_PROBLEM REQUIREMENTS_
Copy out, exactly, the first line of the entries below and every line after it through the one containing "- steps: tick".

*** INFORMATION SHOWN Section Begins ***

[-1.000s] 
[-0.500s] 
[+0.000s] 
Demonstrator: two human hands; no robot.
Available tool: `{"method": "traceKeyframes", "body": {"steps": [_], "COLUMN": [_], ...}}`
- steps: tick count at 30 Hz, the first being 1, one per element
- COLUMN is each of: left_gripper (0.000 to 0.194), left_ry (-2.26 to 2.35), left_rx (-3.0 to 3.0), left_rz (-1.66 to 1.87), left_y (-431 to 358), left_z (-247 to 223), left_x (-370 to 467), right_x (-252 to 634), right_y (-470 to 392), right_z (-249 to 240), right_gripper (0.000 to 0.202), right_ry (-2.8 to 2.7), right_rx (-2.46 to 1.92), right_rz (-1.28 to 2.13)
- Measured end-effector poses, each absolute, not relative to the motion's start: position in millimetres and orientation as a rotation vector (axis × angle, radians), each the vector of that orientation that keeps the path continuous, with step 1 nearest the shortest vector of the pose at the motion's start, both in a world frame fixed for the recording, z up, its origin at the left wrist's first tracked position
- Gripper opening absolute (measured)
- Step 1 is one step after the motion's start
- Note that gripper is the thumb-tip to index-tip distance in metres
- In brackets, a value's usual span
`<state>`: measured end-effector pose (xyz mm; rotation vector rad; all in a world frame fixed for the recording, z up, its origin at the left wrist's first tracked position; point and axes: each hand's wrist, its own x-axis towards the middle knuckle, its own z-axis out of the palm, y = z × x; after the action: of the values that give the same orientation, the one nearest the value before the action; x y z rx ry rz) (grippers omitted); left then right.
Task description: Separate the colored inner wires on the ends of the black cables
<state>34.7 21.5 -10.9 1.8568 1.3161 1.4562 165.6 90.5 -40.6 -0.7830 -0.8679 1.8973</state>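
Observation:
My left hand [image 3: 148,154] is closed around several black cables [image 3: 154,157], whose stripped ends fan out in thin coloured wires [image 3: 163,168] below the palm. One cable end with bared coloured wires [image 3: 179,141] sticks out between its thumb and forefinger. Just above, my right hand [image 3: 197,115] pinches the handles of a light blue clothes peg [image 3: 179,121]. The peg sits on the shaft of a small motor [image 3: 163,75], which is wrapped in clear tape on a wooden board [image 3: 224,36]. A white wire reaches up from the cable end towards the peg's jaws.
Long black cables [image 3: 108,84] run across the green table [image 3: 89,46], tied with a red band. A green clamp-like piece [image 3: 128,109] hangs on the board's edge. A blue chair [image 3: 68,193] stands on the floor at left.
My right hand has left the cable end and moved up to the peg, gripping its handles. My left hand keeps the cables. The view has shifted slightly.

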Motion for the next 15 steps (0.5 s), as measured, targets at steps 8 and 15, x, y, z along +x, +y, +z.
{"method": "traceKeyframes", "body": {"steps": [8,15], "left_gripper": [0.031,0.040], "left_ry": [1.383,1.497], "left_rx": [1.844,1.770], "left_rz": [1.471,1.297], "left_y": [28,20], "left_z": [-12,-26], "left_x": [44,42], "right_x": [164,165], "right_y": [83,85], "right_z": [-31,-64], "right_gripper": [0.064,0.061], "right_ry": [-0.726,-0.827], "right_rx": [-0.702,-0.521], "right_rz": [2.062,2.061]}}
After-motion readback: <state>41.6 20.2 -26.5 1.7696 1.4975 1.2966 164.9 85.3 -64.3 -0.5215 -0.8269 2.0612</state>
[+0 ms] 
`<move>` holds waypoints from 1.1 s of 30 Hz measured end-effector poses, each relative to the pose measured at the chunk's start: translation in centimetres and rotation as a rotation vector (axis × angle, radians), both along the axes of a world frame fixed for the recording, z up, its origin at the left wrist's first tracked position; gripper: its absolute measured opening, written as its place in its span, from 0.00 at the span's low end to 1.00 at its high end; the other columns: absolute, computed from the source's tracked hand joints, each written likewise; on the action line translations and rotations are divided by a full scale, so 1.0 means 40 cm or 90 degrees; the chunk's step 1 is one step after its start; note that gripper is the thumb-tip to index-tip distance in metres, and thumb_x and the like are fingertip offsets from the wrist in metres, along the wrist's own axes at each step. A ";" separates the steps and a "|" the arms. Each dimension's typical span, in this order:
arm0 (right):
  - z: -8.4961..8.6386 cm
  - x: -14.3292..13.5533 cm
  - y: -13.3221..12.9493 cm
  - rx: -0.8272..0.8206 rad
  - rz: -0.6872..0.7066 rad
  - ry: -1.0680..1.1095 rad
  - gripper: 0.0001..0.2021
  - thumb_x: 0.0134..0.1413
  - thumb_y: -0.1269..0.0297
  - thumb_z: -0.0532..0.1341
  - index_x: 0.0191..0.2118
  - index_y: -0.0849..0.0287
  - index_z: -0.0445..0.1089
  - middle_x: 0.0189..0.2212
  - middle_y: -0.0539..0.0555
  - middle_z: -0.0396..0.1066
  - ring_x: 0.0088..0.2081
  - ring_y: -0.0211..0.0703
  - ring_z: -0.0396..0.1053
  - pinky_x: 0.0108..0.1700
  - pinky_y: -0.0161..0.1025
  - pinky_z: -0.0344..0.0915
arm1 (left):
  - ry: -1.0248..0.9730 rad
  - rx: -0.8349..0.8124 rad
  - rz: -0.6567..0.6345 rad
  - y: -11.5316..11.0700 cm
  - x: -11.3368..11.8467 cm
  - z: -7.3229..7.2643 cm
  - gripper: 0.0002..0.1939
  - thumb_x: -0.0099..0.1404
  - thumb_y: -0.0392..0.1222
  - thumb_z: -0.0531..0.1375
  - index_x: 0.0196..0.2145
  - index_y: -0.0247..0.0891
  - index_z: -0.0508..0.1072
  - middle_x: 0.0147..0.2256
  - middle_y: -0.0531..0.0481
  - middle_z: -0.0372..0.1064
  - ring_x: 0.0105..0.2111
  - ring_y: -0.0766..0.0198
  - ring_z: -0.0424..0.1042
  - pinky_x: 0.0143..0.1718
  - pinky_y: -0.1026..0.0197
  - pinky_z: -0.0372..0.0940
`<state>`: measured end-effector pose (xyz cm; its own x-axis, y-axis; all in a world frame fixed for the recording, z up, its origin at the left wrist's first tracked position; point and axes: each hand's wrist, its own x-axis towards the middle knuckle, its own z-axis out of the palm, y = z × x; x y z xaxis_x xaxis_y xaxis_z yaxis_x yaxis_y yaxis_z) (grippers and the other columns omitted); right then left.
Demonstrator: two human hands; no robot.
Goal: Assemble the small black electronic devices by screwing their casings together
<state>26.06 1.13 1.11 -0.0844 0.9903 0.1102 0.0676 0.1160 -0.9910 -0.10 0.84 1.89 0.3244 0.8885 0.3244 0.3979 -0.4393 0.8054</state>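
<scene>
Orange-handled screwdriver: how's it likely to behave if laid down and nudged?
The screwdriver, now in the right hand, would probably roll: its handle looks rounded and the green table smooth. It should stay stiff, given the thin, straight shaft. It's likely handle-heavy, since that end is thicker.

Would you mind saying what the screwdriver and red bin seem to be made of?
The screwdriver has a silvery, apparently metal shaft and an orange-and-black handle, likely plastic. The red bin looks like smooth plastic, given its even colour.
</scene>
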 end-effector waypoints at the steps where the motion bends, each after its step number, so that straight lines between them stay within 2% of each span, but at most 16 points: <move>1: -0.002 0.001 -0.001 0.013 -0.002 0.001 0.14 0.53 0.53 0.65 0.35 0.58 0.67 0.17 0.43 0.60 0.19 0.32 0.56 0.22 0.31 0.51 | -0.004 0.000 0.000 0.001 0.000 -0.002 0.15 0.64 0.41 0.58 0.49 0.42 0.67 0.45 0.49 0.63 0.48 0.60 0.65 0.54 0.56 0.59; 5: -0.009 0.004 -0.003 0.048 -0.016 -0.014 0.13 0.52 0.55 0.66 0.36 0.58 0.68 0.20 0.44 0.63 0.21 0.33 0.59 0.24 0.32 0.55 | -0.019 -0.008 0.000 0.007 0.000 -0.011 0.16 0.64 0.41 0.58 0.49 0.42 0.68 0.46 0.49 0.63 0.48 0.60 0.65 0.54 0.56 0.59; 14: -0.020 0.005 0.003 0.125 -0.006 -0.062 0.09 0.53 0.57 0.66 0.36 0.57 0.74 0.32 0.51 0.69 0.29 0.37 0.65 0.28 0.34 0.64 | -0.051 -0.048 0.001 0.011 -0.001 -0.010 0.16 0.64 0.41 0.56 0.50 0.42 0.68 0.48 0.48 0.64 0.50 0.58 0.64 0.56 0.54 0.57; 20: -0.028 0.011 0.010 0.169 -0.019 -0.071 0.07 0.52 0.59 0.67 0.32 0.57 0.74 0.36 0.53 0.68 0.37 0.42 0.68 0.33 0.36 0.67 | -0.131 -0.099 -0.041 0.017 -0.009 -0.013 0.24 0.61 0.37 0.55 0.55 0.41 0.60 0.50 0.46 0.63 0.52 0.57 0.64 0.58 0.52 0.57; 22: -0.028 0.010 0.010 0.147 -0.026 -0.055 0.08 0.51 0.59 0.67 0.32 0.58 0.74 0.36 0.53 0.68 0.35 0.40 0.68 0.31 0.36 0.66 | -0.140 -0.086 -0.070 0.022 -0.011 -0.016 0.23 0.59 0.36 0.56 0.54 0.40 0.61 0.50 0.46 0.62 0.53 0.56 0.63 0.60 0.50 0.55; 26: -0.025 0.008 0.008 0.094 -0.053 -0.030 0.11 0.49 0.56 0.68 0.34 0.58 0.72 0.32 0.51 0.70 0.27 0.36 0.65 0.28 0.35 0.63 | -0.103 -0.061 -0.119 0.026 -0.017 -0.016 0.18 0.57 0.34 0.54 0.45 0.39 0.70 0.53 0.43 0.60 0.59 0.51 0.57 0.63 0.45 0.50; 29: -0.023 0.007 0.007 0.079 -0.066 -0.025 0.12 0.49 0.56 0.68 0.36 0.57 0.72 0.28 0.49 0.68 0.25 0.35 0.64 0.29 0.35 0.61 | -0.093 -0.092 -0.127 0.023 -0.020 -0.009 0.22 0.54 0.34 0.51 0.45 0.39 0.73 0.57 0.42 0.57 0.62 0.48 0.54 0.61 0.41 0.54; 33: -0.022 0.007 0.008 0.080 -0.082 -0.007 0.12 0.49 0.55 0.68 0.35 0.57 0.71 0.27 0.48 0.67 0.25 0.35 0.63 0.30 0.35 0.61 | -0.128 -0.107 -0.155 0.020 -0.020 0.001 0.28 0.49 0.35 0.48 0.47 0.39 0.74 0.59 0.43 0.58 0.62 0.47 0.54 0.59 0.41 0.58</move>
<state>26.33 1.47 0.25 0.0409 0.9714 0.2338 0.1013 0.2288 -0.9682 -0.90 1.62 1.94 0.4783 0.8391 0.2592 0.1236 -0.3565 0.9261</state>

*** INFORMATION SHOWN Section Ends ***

_REPLY TO THE EXERCISE_
[-1.000s] 
[-0.500s] 
[+0.000s] 
Demonstrator: two human hands; no robot.
Available tool: `{"method": "traceKeyframes", "body": {"steps": [_], "COLUMN": [_], ...}}`
- steps: tick count at 30 Hz, the first being 1, one per element

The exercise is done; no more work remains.